Ese desacierto llamado trabajo infantil

Editorial

 

El trabajo dignifica. “El trabajo es un derecho fundamental y un bien para el hombre: un bien útil, digno de él, porque es idóneo para expresar y acrecentar la dignidad humana” (Doctrina Social de la Iglesia, n. 287). El trabajo es un valor, y dicho valor lo enseña y lo promociona la Iglesia, porque comporta un carácter de necesidad, está revestido de una serie de características que lo insertan en la vida social. “El trabajo es necesario para formar y mantener una familia, adquirir el derecho a la propiedad y contribuir al bien común de la familia humana”, resalta la Doctrina Social. Es decir, el trabajo es un bien de todos, que debe de estar disponible para todos. En suma, el trabajo dignifica, pero ¿y el trabajo infantil?

La familia es la primera escuela de trabajo que proporciona a los niños la primera experiencia de esta actividad tan humana. El trabajo es una experiencia de aprendizaje que debería formar parte del proceso educativo del niño, no suplantarlo. Es un ámbito en el que el niño aprende valores y aptitudes que redundan en su desarrollo como persona. Los progenitores se valen de la disciplina del trabajo para ayudar al niño a realizar la difícil transición al mundo adulto, capacitándolo para la participación social y contribuyendo responsablemente al producto social, y a sus propias aspiraciones. En este contexto, el trabajo es una actividad de aprendizaje para los niños y quitarles la oportunidad de trabajar tendría un impacto negativo en su desarrollo como personas. Sin embargo, la ecuación tendría que ser estudio, recreación y trabajo (entendido este como quehaceres acordes con su edad y capacidades físicas y mentales).

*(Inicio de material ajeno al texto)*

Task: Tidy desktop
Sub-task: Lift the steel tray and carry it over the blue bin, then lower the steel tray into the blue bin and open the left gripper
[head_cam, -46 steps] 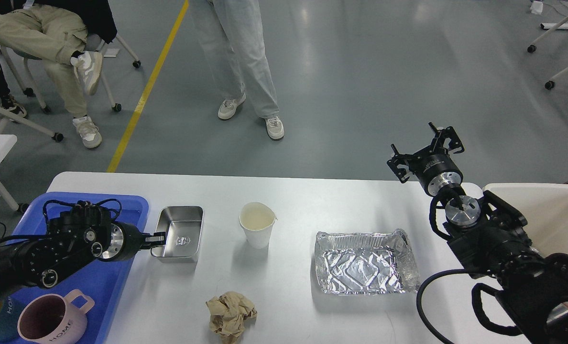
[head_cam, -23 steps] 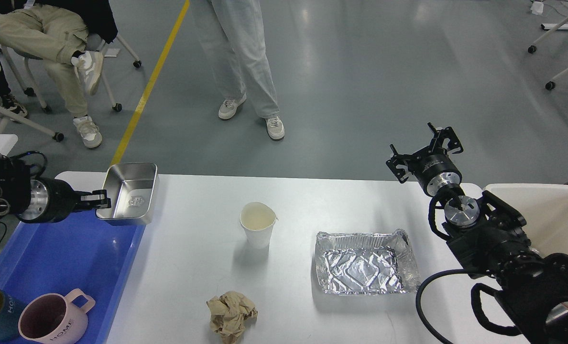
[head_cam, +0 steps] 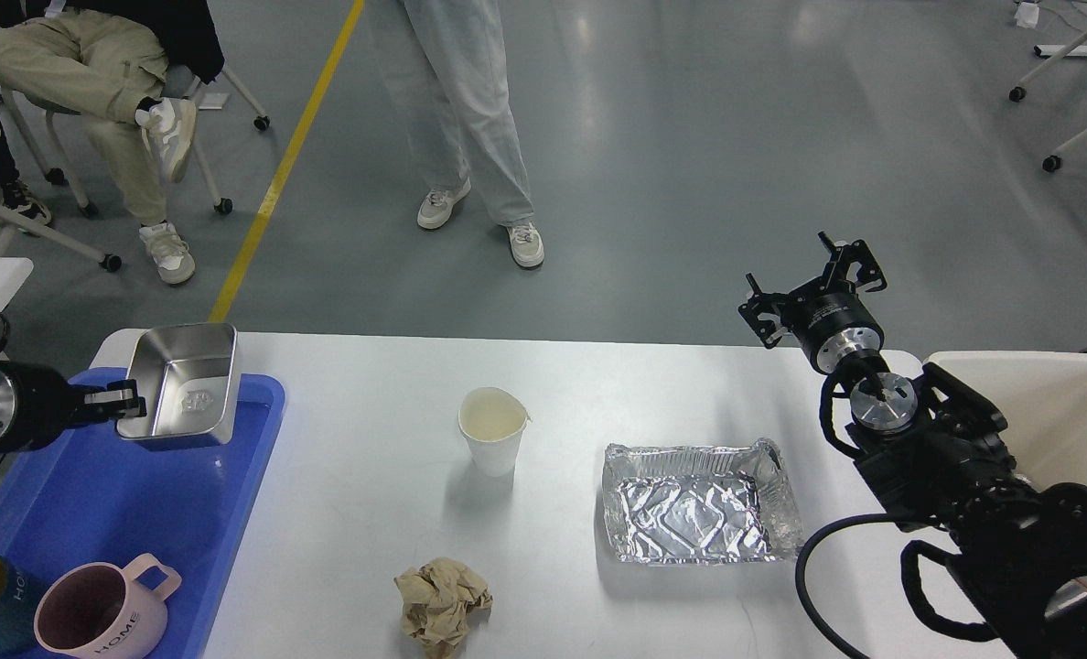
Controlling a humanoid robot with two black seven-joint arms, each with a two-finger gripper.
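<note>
The white bench (head_cam: 580, 394) is filling the lower view, bearing a paper cup (head_cam: 492, 441), a foil tray (head_cam: 695, 503) and a crumpled paper wad (head_cam: 441, 604). A steel tin (head_cam: 182, 384) is being held above the blue tray (head_cam: 123, 513) by the left gripper (head_cam: 123, 401), jaws pinching its rim. The right gripper (head_cam: 813, 288) is being held above the bench's far right corner, jaws spread.

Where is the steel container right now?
In the head view, the steel container is at far left, gripped by the left gripper above the far end of the blue tray, left of the paper cup.
</note>
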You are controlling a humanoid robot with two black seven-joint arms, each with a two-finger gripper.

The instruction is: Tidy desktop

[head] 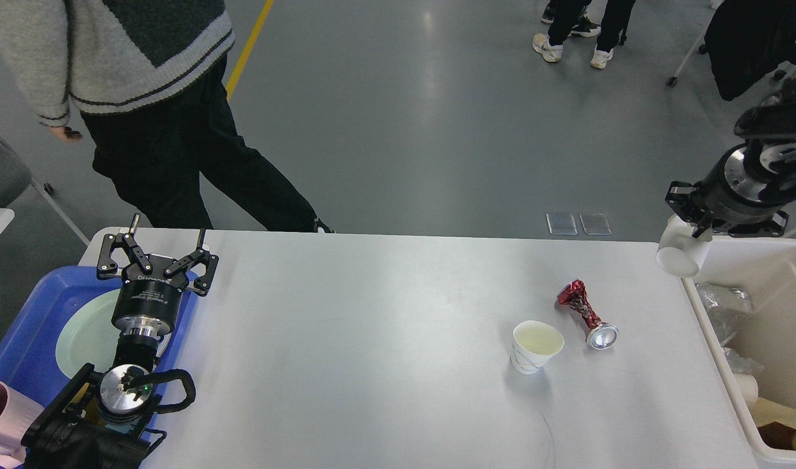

Han pasado ya más de dos siglos de la llegada de la industrialización y en el mundo se sigue librando la batalla para erradicar el trabajo infantil, que se enraiza, multiplica y exacerba cada vez más. Según la Organización Internacional del Trabajo (OIT) más de 400 millones de niños (de entre cinco y catorce años de edad) alrededor del mundo trabajan, y más o menos la mitad lo hace a tiempo completo, jornadas extenuantes. Este fenómeno sin duda presenta distintas perspectivas, algunas incluso contradictorias. Para empezar habría que distinguir entre trabajo infantil  y niños que trabajan. Este último se refiere a una actividad que los niños desarrollan bajo la supervisión de sus padres y a la par de sus estudios escolares (lo referido arriba), en tanto que el primero hace alusión a un asunto de explotación: se le arrebata al niño toda posibilidad de desarrollo personal y académico por obligarlo a trabajar en condiciones peligrosas, insalubres e inhumanas.

Una arista que entraña la migración de los niños, tema tan sonado por estos días, y que no se ha señalado aún, es el trabajo infantil, o explotación infantil, como algunos especialistas lo llaman, porque de eso se trata en el fondo, de un tipo de explotación permitida en pleno siglo XXI. ¿Dónde y cómo son empleados esos miles de niños que llegan a países en los que por circunstancias diversas no pueden reunirse con sus padres y son obligados a trabajar para poder comer? Se ejerce sobre ellos una moderna esclavitud que la Doctrina Social de la Iglesia llama del siguiente modo: “El trabajo infantil y de menores, en sus formas intolerables, constituye un tipo de violencia menos visible, mas no por ello menos terrible” (n. 296). Una violencia terrible a ojos vista y de la que se hace caso omiso.

“Una violencia que más allá de todas las implicaciones políticas, económicas y jurídicas, sigue siendo esencialmente un problema moral”, subraya la Doctrina Social. Más de doscientos años y el trabajo infantil sigue estando presente, porque lo sabemos y “ausente”, porque los gobiernos e instituciones se hacen de la vista gorda. Pero, no por ello, menos terrible. El Papa León XIII ya lo había advertido: “En cuanto a los niños se ha de evitar cuidadosamente y sobre todo que entren en talleres antes de que la edad haya dado el suficiente desarrollo a su cuerpo a su inteligencia y a su alma. Puesto que la actividad precoz agosta, como a las hierbas tiernas, las fuerzas que brotan de la infancia, con lo que la constitución de la niñez vendría a destruirse por completo”. A destruirse por completo.